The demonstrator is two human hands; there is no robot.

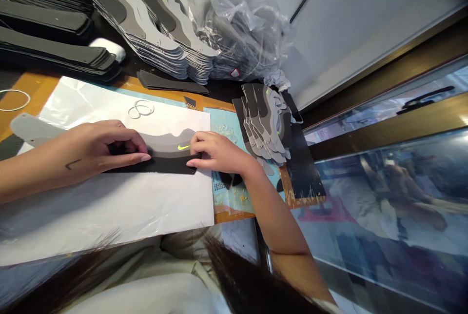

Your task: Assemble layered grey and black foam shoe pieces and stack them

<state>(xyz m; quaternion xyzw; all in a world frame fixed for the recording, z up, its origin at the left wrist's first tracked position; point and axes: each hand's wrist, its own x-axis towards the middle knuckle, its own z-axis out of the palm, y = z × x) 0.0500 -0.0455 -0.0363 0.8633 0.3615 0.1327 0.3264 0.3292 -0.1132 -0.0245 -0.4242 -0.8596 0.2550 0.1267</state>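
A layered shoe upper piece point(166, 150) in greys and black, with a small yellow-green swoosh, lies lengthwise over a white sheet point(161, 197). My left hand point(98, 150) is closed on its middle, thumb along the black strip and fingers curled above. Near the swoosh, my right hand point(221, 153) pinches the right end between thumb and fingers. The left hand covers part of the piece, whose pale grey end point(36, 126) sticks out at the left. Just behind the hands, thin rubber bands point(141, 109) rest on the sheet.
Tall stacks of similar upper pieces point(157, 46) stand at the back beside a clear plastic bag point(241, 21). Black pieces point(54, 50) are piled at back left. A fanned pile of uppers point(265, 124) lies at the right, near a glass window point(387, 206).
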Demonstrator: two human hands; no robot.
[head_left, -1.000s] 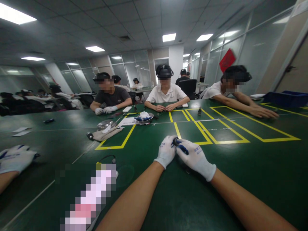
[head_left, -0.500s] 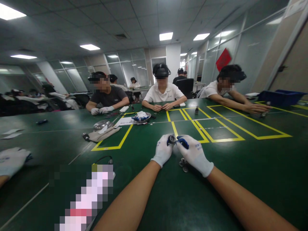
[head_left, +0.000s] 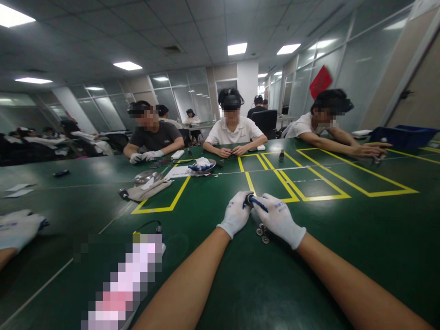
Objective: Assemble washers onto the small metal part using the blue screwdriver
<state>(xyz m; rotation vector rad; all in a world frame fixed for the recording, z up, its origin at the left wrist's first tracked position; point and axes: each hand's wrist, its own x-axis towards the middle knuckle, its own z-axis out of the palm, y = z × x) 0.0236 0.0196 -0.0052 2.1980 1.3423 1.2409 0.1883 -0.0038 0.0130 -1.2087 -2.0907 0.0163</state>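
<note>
Both my hands wear white gloves with blue fingertips and meet over the green table (head_left: 343,256). My left hand (head_left: 235,215) is curled around a small dark round metal part (head_left: 249,199) held at its fingertips. My right hand (head_left: 279,219) is closed too, its blue-tipped fingers pinching the same part from the right. Just below the hands, a few small silvery round pieces (head_left: 262,233) lie on the table between my wrists.
Yellow taped rectangles (head_left: 309,183) mark the table ahead. A metal dish with gloves (head_left: 202,164), a second dish on a cloth (head_left: 147,181) and a cable (head_left: 151,225) lie to the left. Three people sit opposite; another person's gloved hand (head_left: 19,227) rests far left. A blue bin (head_left: 402,135) stands at right.
My hands have stayed together on the small part, shifting slightly. The silvery pieces under my wrists, hidden a second ago, now show on the table. The view has tilted a little.
</note>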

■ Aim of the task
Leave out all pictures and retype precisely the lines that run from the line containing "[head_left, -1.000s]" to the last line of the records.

■ Finished exercise
[head_left, -1.000s] 
[head_left, -0.500s] 
[head_left, +0.000s] 
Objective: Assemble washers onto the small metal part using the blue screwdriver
<state>(xyz m; rotation vector rad; all in a world frame fixed for the recording, z up, its origin at the left wrist's first tracked position; point and axes: each hand's wrist, its own x-axis towards the middle knuckle, its own z-axis out of the palm, y = z × x) 0.0236 0.0196 -0.0052 2.1980 1.3423 1.2409 0.1883 -0.0038 0.0130 -1.2087 -2.0907 0.0163</state>
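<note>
Both my hands wear white gloves with blue fingertips and meet over the green table (head_left: 343,256). My left hand (head_left: 235,215) is curled around a small dark round metal part (head_left: 249,199) held at its fingertips. My right hand (head_left: 279,219) is closed too, its blue-tipped fingers pinching the same part from the right. Just below the hands, a few small silvery round pieces (head_left: 262,233) lie on the table between my wrists.
Yellow taped rectangles (head_left: 309,183) mark the table ahead. A metal dish with gloves (head_left: 202,164), a second dish on a cloth (head_left: 147,181) and a cable (head_left: 151,225) lie to the left. Three people sit opposite; another person's gloved hand (head_left: 19,227) rests far left. A blue bin (head_left: 402,135) stands at right.
My hands have stayed together on the small part, shifting slightly. The silvery pieces under my wrists, hidden a second ago, now show on the table. The view has tilted a little.
</note>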

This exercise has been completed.